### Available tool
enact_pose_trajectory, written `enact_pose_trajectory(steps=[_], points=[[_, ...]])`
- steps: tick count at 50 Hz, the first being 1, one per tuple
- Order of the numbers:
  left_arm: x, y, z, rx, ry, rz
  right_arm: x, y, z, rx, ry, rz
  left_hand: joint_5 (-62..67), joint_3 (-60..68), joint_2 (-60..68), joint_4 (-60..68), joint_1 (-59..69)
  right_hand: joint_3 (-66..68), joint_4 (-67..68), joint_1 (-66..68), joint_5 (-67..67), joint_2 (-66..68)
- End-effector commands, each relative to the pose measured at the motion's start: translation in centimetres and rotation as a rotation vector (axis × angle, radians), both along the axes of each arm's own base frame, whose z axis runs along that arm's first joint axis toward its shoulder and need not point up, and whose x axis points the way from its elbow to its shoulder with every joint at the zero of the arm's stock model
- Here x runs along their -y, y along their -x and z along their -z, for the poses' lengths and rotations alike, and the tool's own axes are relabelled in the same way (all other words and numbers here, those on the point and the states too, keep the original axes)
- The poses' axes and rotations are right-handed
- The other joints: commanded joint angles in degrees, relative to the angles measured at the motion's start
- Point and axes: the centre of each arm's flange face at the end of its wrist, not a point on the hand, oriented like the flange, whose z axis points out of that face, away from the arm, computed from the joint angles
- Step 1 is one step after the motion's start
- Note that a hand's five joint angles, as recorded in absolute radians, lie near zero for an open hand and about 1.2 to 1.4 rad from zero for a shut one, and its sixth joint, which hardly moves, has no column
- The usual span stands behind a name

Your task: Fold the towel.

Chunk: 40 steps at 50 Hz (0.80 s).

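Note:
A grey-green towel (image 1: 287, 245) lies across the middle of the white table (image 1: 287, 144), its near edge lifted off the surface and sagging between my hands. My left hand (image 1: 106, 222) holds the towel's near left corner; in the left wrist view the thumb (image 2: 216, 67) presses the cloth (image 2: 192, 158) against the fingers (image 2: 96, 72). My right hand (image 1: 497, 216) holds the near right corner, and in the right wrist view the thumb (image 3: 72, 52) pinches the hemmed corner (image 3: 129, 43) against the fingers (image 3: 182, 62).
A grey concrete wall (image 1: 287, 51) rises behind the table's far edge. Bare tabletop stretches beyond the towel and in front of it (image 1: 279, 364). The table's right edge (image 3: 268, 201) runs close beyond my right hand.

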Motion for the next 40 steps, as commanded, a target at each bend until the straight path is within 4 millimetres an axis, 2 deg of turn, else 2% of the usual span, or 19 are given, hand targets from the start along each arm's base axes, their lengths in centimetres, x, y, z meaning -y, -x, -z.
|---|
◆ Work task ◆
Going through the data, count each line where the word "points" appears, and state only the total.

◆ Task result ◆
3